Exercise objective. Pull every line with the word "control" out of the entries below.

Available data.
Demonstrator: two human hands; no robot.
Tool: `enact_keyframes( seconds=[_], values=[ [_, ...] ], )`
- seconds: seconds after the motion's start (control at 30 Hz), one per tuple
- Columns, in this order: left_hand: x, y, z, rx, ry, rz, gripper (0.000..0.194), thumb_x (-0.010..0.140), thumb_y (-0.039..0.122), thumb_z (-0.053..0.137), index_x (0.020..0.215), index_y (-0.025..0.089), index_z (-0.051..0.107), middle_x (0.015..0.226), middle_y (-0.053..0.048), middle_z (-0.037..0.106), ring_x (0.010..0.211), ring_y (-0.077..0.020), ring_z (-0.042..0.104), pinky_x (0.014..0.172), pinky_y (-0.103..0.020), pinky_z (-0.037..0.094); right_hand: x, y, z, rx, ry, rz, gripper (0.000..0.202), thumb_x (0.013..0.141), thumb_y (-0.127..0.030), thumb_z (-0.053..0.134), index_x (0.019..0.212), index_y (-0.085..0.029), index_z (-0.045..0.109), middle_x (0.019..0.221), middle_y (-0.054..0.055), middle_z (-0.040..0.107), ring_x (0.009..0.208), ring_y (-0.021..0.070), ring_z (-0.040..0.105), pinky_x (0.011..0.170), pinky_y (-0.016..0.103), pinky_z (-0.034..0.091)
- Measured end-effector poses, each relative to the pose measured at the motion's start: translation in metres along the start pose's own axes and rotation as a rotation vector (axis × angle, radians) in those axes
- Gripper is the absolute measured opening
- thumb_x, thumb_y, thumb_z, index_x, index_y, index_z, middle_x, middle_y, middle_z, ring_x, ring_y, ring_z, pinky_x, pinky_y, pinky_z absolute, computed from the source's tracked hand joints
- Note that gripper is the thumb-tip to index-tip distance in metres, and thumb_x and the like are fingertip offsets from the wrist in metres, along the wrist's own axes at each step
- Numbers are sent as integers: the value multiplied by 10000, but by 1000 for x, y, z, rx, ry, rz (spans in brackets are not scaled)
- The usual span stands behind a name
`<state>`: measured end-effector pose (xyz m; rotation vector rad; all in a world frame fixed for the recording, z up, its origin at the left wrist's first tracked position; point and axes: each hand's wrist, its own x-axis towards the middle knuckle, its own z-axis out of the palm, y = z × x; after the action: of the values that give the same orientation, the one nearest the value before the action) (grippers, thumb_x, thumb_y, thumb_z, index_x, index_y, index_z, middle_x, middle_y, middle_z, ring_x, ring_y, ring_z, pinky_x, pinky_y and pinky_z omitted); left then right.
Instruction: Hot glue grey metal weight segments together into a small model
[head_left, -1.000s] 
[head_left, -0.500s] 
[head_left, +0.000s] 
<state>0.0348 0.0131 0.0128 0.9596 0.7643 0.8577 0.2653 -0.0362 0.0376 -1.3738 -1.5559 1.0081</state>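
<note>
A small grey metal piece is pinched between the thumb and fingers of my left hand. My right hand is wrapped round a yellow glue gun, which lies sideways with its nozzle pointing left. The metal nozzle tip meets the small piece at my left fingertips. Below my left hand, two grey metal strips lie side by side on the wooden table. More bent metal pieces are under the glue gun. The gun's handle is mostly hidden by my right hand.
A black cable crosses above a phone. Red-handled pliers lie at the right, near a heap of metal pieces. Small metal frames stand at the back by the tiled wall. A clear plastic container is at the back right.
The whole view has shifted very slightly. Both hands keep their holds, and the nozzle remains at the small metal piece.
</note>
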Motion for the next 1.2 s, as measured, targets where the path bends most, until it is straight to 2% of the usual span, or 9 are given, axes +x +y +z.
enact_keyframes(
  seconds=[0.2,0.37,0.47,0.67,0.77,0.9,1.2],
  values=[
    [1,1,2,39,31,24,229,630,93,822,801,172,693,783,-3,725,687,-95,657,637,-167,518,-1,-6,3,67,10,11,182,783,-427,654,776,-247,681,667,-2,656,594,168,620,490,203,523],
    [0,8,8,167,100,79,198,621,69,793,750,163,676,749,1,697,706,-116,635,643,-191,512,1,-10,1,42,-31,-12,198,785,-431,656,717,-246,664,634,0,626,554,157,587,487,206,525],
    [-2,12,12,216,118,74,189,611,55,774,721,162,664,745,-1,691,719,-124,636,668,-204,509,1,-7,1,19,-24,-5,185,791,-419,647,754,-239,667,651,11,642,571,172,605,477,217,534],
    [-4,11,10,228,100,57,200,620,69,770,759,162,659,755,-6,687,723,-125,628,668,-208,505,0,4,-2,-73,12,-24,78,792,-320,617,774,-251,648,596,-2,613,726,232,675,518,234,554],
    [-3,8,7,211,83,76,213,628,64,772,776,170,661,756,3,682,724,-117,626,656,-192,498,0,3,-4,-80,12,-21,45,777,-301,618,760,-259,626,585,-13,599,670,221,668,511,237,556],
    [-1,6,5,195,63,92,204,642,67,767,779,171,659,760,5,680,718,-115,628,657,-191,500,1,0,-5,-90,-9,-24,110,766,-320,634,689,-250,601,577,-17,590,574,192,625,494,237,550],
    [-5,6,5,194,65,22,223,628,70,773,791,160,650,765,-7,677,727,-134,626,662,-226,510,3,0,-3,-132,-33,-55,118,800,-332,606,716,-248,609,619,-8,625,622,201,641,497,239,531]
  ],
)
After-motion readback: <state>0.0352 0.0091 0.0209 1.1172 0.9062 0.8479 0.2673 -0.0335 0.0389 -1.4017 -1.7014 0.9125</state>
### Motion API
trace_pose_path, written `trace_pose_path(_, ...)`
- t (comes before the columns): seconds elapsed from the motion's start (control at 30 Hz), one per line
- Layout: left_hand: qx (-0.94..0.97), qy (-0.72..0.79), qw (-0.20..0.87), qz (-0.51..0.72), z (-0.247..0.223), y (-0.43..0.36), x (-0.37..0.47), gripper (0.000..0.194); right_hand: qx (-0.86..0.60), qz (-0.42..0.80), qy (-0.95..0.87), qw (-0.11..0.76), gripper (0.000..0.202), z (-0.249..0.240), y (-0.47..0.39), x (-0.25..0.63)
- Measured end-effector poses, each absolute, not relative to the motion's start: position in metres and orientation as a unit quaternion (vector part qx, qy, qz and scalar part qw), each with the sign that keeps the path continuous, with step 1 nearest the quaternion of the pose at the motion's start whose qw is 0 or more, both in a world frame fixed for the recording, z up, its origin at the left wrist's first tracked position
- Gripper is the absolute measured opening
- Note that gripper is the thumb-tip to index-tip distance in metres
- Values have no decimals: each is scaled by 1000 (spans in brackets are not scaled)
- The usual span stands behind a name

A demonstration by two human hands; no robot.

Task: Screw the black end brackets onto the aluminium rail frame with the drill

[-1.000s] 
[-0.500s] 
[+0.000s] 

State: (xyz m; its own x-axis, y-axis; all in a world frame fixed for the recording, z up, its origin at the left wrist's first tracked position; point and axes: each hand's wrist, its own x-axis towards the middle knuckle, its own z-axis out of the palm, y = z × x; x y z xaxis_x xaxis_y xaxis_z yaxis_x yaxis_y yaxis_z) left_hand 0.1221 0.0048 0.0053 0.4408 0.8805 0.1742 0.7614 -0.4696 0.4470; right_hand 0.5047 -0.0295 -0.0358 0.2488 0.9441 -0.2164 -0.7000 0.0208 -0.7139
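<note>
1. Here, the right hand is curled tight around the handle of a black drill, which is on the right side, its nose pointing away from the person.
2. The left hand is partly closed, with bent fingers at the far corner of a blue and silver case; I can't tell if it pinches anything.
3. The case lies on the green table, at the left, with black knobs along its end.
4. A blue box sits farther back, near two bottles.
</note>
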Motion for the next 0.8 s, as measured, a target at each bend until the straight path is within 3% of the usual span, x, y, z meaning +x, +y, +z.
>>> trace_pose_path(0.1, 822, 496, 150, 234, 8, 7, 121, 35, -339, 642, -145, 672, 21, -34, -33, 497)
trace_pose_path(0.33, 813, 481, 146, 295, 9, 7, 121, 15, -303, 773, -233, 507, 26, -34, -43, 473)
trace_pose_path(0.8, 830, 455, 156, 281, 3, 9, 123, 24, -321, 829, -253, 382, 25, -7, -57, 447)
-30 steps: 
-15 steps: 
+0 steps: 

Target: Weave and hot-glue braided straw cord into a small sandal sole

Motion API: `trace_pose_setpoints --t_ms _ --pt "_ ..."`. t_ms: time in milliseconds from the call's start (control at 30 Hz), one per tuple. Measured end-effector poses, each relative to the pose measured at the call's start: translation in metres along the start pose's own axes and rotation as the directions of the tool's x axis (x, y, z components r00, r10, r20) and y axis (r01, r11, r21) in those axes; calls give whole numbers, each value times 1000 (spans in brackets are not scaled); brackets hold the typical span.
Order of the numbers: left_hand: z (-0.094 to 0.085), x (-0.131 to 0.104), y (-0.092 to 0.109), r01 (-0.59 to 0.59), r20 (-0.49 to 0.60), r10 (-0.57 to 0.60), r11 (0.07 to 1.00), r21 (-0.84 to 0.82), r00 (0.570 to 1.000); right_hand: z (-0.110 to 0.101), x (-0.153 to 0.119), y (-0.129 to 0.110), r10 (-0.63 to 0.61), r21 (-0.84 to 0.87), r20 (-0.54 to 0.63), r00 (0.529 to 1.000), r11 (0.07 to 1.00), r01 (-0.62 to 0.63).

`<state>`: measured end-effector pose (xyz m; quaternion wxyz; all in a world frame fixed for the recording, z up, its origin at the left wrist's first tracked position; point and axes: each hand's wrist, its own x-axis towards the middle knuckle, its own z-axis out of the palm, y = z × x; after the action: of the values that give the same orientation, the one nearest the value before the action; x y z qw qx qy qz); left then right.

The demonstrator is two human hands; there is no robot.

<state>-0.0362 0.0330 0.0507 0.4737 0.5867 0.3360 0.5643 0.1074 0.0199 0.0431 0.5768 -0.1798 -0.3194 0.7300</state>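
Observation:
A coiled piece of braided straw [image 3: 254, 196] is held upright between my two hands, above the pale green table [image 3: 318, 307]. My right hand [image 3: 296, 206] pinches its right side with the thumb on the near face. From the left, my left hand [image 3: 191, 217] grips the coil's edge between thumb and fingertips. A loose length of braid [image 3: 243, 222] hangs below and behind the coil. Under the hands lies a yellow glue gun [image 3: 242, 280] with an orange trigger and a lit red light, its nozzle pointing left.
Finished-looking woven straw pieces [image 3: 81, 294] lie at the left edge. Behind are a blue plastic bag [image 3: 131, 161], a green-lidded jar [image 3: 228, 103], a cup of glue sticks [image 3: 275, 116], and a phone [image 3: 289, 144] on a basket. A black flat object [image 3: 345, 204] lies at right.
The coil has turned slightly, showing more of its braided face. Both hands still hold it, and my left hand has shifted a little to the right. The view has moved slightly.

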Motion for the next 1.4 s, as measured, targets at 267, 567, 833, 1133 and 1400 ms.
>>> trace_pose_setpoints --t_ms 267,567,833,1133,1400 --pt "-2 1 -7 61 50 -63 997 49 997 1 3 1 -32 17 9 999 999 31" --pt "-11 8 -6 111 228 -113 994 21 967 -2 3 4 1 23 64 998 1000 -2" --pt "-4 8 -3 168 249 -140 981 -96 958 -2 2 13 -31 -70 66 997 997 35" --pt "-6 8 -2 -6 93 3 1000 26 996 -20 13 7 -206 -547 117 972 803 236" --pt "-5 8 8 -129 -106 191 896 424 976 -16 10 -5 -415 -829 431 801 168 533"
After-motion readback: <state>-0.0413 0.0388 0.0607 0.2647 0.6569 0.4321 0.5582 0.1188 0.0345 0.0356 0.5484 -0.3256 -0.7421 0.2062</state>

Answer section.
- seconds: seconds after the motion's start (control at 30 Hz), one per tuple
- t (comes before the columns): seconds elapsed from the motion's start (control at 30 Hz), one per line
Motion API: `trace_pose_setpoints --t_ms _ --pt "_ ..."`. t_ms: time in milliseconds from the call's start (control at 30 Hz), one per tuple. Measured end-effector poses, each relative to the pose measured at the call's start: translation in metres along the start pose's own axes and rotation as the directions of the tool's x axis (x, y, z components r00, r10, r20) and y axis (r01, r11, r21) in those axes; calls give whole numbers, each value times 1000 (spans in brackets are not scaled); brackets hold the typical span.

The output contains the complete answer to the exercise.